EXERCISE INSTRUCTIONS: Locate the line with "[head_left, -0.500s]" in the material. Copy that line and each one after it, through the last, exactly and with nothing else.

DATA EXCERPT:
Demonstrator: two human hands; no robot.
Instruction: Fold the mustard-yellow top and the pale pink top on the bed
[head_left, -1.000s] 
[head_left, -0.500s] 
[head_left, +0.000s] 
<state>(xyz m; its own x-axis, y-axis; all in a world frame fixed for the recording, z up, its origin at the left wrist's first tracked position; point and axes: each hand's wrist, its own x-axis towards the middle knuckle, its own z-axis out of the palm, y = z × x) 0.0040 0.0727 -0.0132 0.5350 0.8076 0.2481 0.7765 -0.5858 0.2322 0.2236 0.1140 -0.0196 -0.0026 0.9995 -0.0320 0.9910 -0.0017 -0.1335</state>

TASK RESPONSE:
[head_left, -0.500s] 
[head_left, +0.000s] 
<state>(xyz m; its own x-axis, y-axis; all in a world frame fixed for the recording, z up, its origin at the left wrist's first tracked position; point and axes: each hand's wrist, its own x-axis towards the middle knuckle, its own z-axis out of the palm, y = z × x) 0.0040 0.0727 -0.0132 0.5350 0.8076 0.2481 0.7765 -0.5858 0.2322 0.2236 0.1140 -0.0196 -0.0026 0.9995 -0.0320 0.9910 -0.0017 -0.1335</state>

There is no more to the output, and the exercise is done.